Smooth, Dilate, Erode : morph your fields
Tekigo proposes several morphing utilities. Read here how to trigger these filters.
Smooth, aka Gather/Scatter
The smoothing filter often refered as Gather, averages informations from the nodes to the cells. Scatter on the other hand, averages informations from the surrounding cells to a node.
The test script is the following:
import numpy as np
from tekigo import TekigoSolution
tekigo_sol = TekigoSolution(
mesh='../../GILGAMESH/trapvtx/trappedvtx.mesh.h5',
solution='combu.init.h5',
out_dir='./Results')
x = tekigo_sol.load_qoi('/Mesh/coord_x')
y = tekigo_sol.load_qoi('/Mesh/coord_y')
z = tekigo_sol.load_qoi('/Mesh/coord_z')
x0 = 0.1
y0 = 0.1
z0 = 0.0
rad = np.sqrt((x-x0)**2+(y-y0)**2+(z-z0)**2)
metric_field = np.where(rad<0.01,0.5,1.0)
tekigo_sol.evaluate_metric(metric_field)
With this script , you can create a ball of value 0.5 in a uniform field of 1, as illustrated by the following figure:
x Reference “ball” field
Here we call the tekigo_sol.gatherscatter()
method to get a GatherScatter
object.
This object loads the connectivity and how it behaves for different morphings.
gs = tekigo_sol.gatherscatter()
metric_field = gs.morph(metric_field,"smooth", passes=2)
tekigo_sol.evaluate_metric(metric_field)
We ask then to GatherScatter
the method .morph()
for smoothing.
passes
is the number of times the action is applied. In short we apply here two gather/scatter:
x Two passes of “smooth” on the “ball” field
Dilate : propagate max. values
On the same reference field we can look what happens if in the gather/scatter we replace averaging by maximizing.
gs = tekigo_sol.gatherscatter()
metric_field = gs.dilate(metric_field, passes=2)
tekigo_sol.evaluate_metric(metric_field)
x Two passes of “dilate” on “ball” field
This operation is particularly adapted to Y+ fields, propagating Y+ levels inside the domain and allowing more room for mesh adaptation
Erode : propagate min. values
The opposite is erosion, where min values take precedence:
gs = tekigo_sol.gatherscatter()
metric_field = gs.erode(metric_field, passes=2)
tekigo_sol.evaluate_metric(metric_field)
x Two passes of “erode” on “ball” field
Advanced Combinations : Open and Close
Image treatments often use combinations of dilatations and erosions to clean imperfections.
open is first erode then dilate, or first min then max.
close is first dilate then erode, or first max then min.
To illustrate the action, we add a thin sheet of value 0.5 to the previous example:
import numpy as np
from tekigo import TekigoSolution
tekigo_sol = TekigoSolution(
mesh='../../GILGAMESH/trapvtx/trappedvtx.mesh.h5',
solution='combu.init.h5',
out_dir='./Results')
x = tekigo_sol.load_qoi('/Mesh/coord_x')
y = tekigo_sol.load_qoi('/Mesh/coord_y')
z = tekigo_sol.load_qoi('/Mesh/coord_z')
x0 = 0.1
y0 = 0.105
z0 = 0.0
rad = np.sqrt((x-x0)**2+(y-y0)**2+(z-z0)**2)
metric_field = np.where(rad<0.01,0.5,1.0)
rad2 = np.sqrt((y)**2+(z)**2)
metric_field = np.where(abs(rad2-0.105)<0.001,0.5,metric_field)
The reference field looks like a porous sheet:
x The reference “sheet” field
If we use open on this, the min values propagate, then recess.

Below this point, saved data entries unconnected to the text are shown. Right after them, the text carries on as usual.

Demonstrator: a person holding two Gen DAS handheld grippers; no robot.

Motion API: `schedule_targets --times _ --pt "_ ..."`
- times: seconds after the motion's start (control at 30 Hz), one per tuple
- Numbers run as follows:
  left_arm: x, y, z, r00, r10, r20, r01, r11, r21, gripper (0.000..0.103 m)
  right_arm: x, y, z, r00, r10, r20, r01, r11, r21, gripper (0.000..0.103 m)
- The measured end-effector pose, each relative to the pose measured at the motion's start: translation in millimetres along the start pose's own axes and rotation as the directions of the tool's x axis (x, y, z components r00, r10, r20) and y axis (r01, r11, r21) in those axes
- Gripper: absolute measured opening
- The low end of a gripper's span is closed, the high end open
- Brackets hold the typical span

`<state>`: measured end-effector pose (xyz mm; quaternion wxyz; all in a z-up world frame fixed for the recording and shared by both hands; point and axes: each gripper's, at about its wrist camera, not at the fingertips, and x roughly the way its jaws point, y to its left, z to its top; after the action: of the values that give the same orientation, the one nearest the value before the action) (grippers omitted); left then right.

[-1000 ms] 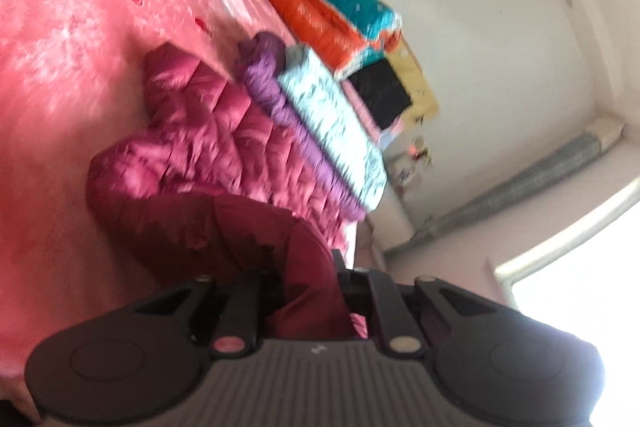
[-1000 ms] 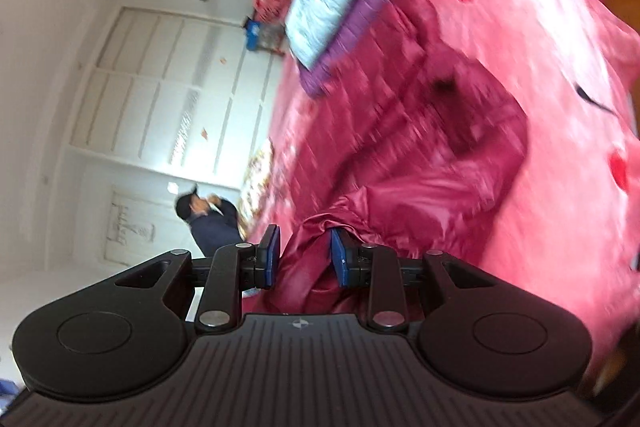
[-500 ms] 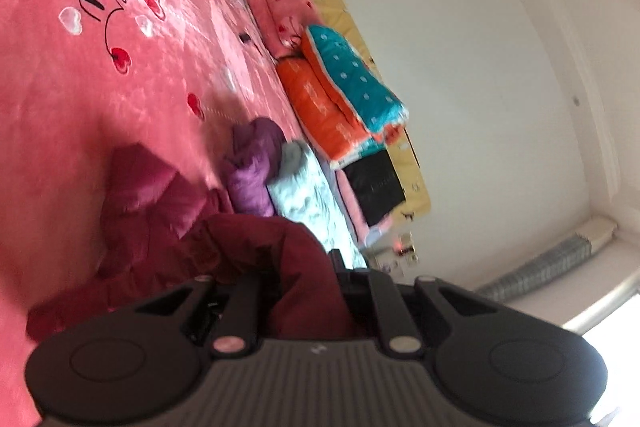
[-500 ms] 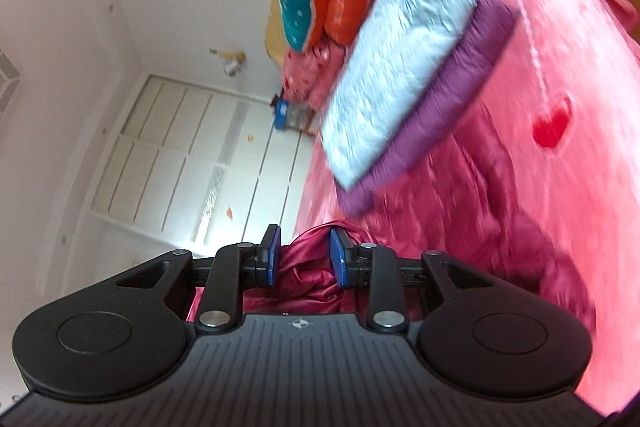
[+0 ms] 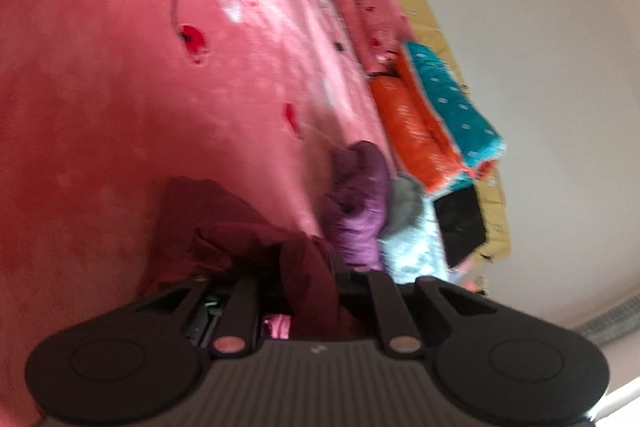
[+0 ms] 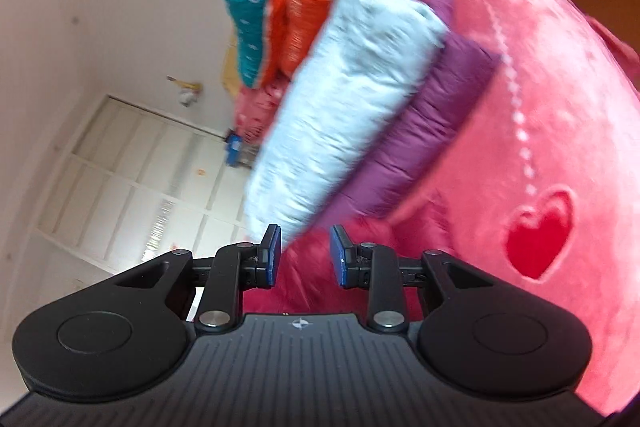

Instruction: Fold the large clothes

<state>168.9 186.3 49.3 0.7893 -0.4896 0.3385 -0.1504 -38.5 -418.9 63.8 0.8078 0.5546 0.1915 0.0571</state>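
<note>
A bed covered by a pink plush blanket (image 5: pixel 120 107) with red hearts and black script fills both wrist views, which are tilted and slightly blurred. There are no boxes or baskets to speak of; the bed itself carries everything.

The task's thing, a dark red quilted jacket (image 5: pixel 240 227), lies crumpled on the blanket close to both cameras. Just beyond it sits a folded purple garment (image 5: pixel 360 195), with a pale blue folded garment (image 6: pixel 352 99) stacked on top of it. Further back, against the white wall, an orange quilt (image 5: pixel 416 131) and a teal dotted quilt (image 5: pixel 452 99) are piled together, with a pink pillow (image 5: pixel 372 11) beside them and a black item (image 5: pixel 460 227) near the pile. A white panelled wardrobe (image 6: pixel 132 179) shows in the right wrist view.

The left claw (image 5: pixel 308 291) is closed narrowly on a fold of the dark red jacket; the cloth bunches up between its fingers and hides the pads. The fabric drapes from the claw down to the blanket.

The right claw (image 6: pixel 305 255) stands partly apart, its blue pads (image 6: pixel 273 255) visible on both sides. A brighter red part of the jacket (image 6: pixel 320 267) sits in the gap and below it, but whether the pads actually press on the cloth cannot be told from this view.
</note>
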Motion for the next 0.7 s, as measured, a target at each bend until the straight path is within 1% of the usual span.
schedule_targets --times 0.03,0.07,0.1,0.13,0.17,0.2,0.23,0.27,0.3,0.37,0.43,0.5,0.53,0.57,0.63,0.7 --pt "2.4 2.3 0.8 1.000 0.014 0.007 -0.014 1.000 0.000 0.011 2.2 -6.6 -3.1 1.000 -0.017 -0.008 0.017 1.000 0.005 0.040" --pt "3.9 4.1 1.7 1.000 0.023 0.013 -0.023 1.000 -0.004 0.015 6.0 -12.1 -5.4 0.999 -0.040 -0.020 0.040 0.999 0.003 0.046" --pt "4.0 5.5 2.6 1.000 0.019 0.019 -0.019 1.000 -0.014 0.017 6.8 -12.3 -6.4 0.998 -0.060 -0.029 0.060 0.998 -0.008 0.050" --pt "3.0 5.8 3.3 1.000 0.012 0.025 -0.012 1.000 -0.022 0.018 6.3 -10.9 -8.0 0.996 -0.078 -0.033 0.077 0.997 -0.027 0.061" --pt "0.7 4.8 4.1 0.999 0.005 0.034 -0.004 1.000 -0.024 0.024 6.0 -8.3 -9.2 0.995 -0.092 -0.032 0.090 0.995 -0.053 0.073" --pt "-2.0 3.7 4.0 0.999 0.002 0.041 -0.001 1.000 -0.022 0.034 4.3 -3.6 -10.5 0.995 -0.101 -0.027 0.098 0.991 -0.086 0.079" --pt "-5.9 1.1 4.3 0.999 -0.001 0.051 0.002 1.000 -0.015 0.039 0.4 2.0 -11.8 0.994 -0.110 -0.023 0.107 0.987 -0.117 0.091" --pt "-10.8 -2.5 4.2 0.998 -0.004 0.066 0.005 1.000 -0.002 0.050 -0.9 8.2 -12.8 0.992 -0.128 -0.015 0.124 0.980 -0.158 0.103" --pt "-18.5 -7.5 4.7 0.996 -0.009 0.088 0.007 1.000 0.021 0.060 -2.5 12.2 -12.8 0.990 -0.143 -0.005 0.139 0.971 -0.195 0.103" --pt "-32.7 -17.2 7.0 0.991 -0.015 0.133 0.007 0.998 0.061 0.067 -2.0 20.2 -14.8 0.985 -0.175 0.015 0.172 0.949 -0.263 0.103" --pt "-51.3 -27.6 10.0 0.983 -0.022 0.180 0.002 0.994 0.112 0.068 4.1 17.0 -13.0 0.981 -0.192 0.030 0.192 0.939 -0.284 0.103" --pt "-66.0 -37.5 8.7 0.975 -0.004 0.224 -0.036 0.984 0.172 0.074 4.4 15.7 -13.6 0.978 -0.204 0.031 0.204 0.934 -0.294 0.103" --pt "-71.1 -42.3 5.3 0.972 0.003 0.236 -0.052 0.978 0.202 0.075 3.6 15.2 -13.9 0.975 -0.217 0.043 0.220 0.928 -0.299 0.103" --pt "-74.6 -47.8 0.1 0.973 0.009 0.230 -0.065 0.969 0.236 0.075 5.0 15.7 -13.8 0.971 -0.231 0.059 0.237 0.922 -0.307 0.103" --pt "-67.6 -59.0 -13.4 0.981 0.028 0.194 -0.085 0.952 0.295 0.075 8.1 17.5 -12.9 0.965 -0.248 0.084 0.262 0.910 -0.322 0.103" --pt "-57.7 -71.5 -32.0 0.989 0.043 0.145 -0.092 0.933 0.349 0.075 8.9 17.8 -12.2 0.964 -0.254 0.084 0.267 0.904 -0.333 0.103"
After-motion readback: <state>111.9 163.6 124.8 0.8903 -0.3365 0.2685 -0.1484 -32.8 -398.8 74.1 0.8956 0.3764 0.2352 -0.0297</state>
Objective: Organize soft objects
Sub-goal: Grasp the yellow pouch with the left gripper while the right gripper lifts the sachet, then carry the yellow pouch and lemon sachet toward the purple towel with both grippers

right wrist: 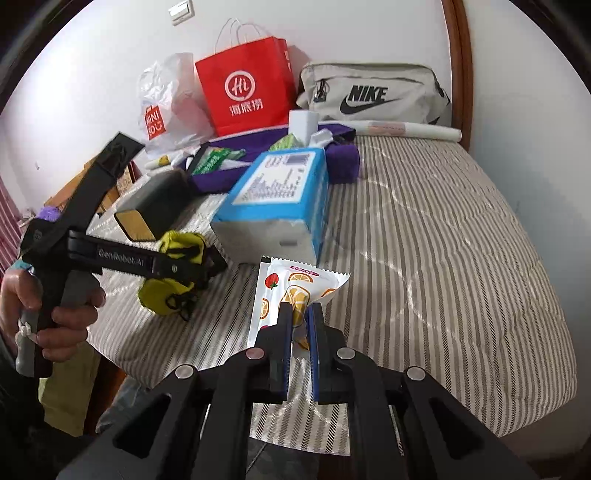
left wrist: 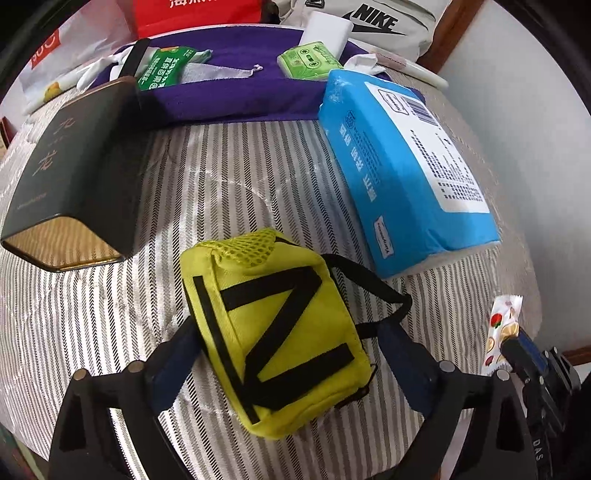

This “connects” the minimum values, without making the sheet or the ball thicker:
gs = tekigo_sol.gatherscatter()
metric_field = gs.open(metric_field, passes=2)
tekigo_sol.evaluate_metric(metric_field)
x Applying 3 passes of “open” morphing to “sheet” field
On the other hand if we use close the sheet is removed but the ball stays in place. This “cleans” all spotty features. Meanwhile, large structures like the ball are unchanged.
gs = tekigo_sol.gatherscatter()
metric_field = gs.close(metric_field, passes=1)
tekigo_sol.evaluate_metric(metric_field)
x Applying 1 pass of “close” morphing to “sheet” field
Last remarks
The present example focuses on a metric, where the lowest values are the important ones. If you focus on a quantity of interest, the important values can be the maximum ones (heat release, Yplus). Therefore you may need to use the opposite function to get the expected action.
For exemple remove the spotiness of the field is close for a metric, but open for a positive source term.
The number of passes need may also vary depending on your cases. However, one pass means “one cell width” in all cases, which makes it quite easy to apprehend.